BURROUGHS: J'admire beaucoup "Last Exit to Brooklyn", Vous pouvez voir la quantité de temps passé à la composition de ce livre. Il a fallu sept ans pour l'écrire. Et j'aime aussi beaucoup le travail de Rechy. Nous l'avons rencontre à L.A.. Je l'ai trouvé vraiment charmant. Nous n'avons passé qu'une demi-heure en sa compagnie.
Reed demanda si Rechy avait lu Burroughs.
BURROUGHS: Je ne le lui ai pas demandé.
Changeant radicalement de tactique, Lou dit qu'il avait entendu dire que Burroughs s'était coupé l'orteil pour éviter la conscription.
BURROUGHS (gloussant): Je préférerais ni confirmer ni démentir aucune de ces affirmations.
Lou voulut ensuite savoir pourquoi Bill avait utilisé le nom de William Lee pour Junky.
BURROUGHS : Parce que mes parents étaient encore vivants et je ne voulais pas que cela les dérange.
Reed demanda si les parents de Burroughs lisaient.

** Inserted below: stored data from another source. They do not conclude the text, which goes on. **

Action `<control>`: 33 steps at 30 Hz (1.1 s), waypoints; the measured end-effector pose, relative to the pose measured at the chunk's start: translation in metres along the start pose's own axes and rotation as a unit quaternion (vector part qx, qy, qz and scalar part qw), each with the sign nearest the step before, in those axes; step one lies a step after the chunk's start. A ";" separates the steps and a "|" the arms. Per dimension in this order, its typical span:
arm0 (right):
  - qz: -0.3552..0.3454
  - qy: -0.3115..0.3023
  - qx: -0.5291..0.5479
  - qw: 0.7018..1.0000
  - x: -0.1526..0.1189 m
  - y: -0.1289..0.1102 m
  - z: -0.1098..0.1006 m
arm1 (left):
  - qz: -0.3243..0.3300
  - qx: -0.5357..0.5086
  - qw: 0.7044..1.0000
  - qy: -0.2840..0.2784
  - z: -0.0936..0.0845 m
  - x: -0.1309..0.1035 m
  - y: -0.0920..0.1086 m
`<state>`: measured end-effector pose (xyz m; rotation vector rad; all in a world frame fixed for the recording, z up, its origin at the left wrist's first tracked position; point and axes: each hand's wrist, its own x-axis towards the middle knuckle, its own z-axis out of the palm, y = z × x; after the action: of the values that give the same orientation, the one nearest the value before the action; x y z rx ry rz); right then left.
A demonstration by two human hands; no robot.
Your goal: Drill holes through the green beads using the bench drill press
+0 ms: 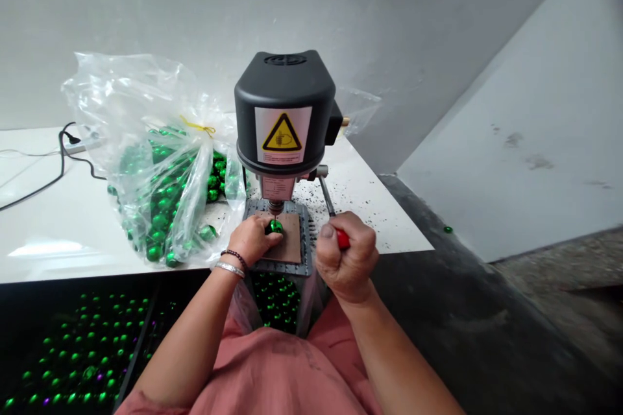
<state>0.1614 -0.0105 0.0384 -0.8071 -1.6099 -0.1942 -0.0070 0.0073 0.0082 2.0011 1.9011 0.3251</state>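
A dark grey drill press (285, 87) with a yellow hand-warning label stands on the white table. Under its chuck, my left hand (252, 240) pinches a shiny green ball (275, 227) on a brown board (291, 243) that lies on the metal base (305, 259). The drill bit comes down to the top of the ball; whether it has gone in I cannot tell. My right hand (348, 256) is wrapped round the red grip of the feed lever (327, 196), to the right of the press. A dark beaded bracelet and a silver bangle circle my left wrist.
Left of the press sits a clear plastic bag (185, 188) of green balls, with a yellow tie. Dark shavings (357, 204) litter the white table (48, 220). More green balls (275, 301) lie below in my lap area and at lower left. A black cable (62, 155) runs left.
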 end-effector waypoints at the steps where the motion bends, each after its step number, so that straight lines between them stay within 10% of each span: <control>1: 0.004 0.006 -0.002 1.000 0.002 -0.001 0.000 | 0.000 0.008 1.000 0.001 0.000 0.000 0.000; 11: 0.137 0.036 -0.035 0.989 0.088 -0.017 -0.003 | -0.023 -0.025 0.999 0.029 0.000 -0.026 0.002; 27: 0.148 0.062 0.023 0.987 0.081 -0.020 0.002 | -0.019 -0.199 0.979 -0.027 -0.006 -0.079 -0.006; 30: 0.151 0.058 0.026 0.986 0.080 -0.021 0.001 | -0.110 -0.430 0.896 -0.002 -0.005 -0.074 -0.007; 33: 0.146 0.056 0.021 0.987 0.080 -0.020 0.000 | -0.179 -0.676 0.715 -0.013 -0.006 -0.070 -0.005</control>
<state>0.1499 0.0051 0.1183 -0.9715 -1.3682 0.0041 -0.0183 -0.0612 0.0172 0.6058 1.2054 1.1309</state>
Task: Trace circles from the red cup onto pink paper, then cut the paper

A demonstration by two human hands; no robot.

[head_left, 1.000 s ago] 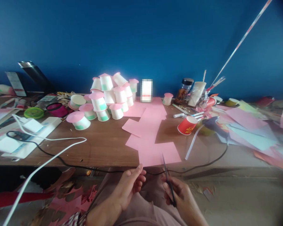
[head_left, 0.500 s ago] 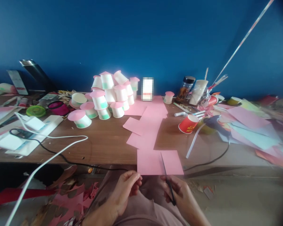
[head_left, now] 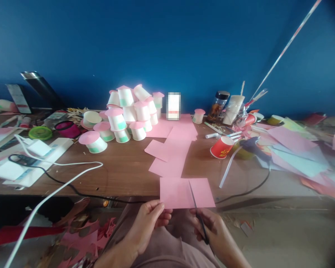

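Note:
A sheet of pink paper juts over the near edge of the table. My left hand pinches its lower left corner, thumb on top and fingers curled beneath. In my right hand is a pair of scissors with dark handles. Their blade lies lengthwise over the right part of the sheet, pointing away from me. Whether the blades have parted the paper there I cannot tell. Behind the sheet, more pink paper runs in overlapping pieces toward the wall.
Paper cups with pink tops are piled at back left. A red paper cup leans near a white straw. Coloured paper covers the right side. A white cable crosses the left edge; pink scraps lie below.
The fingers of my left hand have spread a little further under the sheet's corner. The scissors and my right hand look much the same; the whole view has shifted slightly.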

BURROUGHS: C'est possible.
Reed dit à Bill qu'il avait le sentiment que "Junky" était son livre le plus important en raison de la façon dont il dit les choses qui n'avaient jamais été dites auparavant avec autant de franchise. Reed demanda ensuite à Bill s'il lui cassait les pieds.
BURROUGHS : (fixant la table des yeux, l'air décontenancé): Hein ?
1. En français dans le texte.
2 " Pokerface" : visage qui dissimule toute émotion. (N.d.T.)